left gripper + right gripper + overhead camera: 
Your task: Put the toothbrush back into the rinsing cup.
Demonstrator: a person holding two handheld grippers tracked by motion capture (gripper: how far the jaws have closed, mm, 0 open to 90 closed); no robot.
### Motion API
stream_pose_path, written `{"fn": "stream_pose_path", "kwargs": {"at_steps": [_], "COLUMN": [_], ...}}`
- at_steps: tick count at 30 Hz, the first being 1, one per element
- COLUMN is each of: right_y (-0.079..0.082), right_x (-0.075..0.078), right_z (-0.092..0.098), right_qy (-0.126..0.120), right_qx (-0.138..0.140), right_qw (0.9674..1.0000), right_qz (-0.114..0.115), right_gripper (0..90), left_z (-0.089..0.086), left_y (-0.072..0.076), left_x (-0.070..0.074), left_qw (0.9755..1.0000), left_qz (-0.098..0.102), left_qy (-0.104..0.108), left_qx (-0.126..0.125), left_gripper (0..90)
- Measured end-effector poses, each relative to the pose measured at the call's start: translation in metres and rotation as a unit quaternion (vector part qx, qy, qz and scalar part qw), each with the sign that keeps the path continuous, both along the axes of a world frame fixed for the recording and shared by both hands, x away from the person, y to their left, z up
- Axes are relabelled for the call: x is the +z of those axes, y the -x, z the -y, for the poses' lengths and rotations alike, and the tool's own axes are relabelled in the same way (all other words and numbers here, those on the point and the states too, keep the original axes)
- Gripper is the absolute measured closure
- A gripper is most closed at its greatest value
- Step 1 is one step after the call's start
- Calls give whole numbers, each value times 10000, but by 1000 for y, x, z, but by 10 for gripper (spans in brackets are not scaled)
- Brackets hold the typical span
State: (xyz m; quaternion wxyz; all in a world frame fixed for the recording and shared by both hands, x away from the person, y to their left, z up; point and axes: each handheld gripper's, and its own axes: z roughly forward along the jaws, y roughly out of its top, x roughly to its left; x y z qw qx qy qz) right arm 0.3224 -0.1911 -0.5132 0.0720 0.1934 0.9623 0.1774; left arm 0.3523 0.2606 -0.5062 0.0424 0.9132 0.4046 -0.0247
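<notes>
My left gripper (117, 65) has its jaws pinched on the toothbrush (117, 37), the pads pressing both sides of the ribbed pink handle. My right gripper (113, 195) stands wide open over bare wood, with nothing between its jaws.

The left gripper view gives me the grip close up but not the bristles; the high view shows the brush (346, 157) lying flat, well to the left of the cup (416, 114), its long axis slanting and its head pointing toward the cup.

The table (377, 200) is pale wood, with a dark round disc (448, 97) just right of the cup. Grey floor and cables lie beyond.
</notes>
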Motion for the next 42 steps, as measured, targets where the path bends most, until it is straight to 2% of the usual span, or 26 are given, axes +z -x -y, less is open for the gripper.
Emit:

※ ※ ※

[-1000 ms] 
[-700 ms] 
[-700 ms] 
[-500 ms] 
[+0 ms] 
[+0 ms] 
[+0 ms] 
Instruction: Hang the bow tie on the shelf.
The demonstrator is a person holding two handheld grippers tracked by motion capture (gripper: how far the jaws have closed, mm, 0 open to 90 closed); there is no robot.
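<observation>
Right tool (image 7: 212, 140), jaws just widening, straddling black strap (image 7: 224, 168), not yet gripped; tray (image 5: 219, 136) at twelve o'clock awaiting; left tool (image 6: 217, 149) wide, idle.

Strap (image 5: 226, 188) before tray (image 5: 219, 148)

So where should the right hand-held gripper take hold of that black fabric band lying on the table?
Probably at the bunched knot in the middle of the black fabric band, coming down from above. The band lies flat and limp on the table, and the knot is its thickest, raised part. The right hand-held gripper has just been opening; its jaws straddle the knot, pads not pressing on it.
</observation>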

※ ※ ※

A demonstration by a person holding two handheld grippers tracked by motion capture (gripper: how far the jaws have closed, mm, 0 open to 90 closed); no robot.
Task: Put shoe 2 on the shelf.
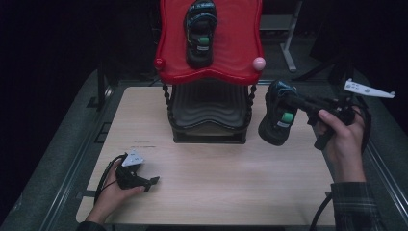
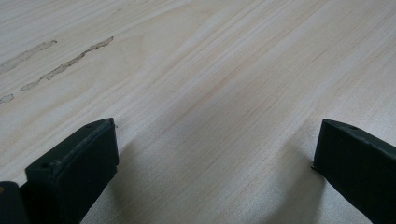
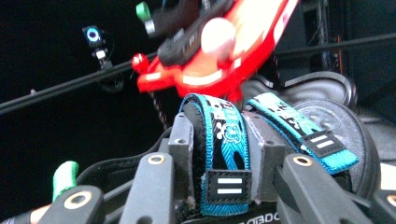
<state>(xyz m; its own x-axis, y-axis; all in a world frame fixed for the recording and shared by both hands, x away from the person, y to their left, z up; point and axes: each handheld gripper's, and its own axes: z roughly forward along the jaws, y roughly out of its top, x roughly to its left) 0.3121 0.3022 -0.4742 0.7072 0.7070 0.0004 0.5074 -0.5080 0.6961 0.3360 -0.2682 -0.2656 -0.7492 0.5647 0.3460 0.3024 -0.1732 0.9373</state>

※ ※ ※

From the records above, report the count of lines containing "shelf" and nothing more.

2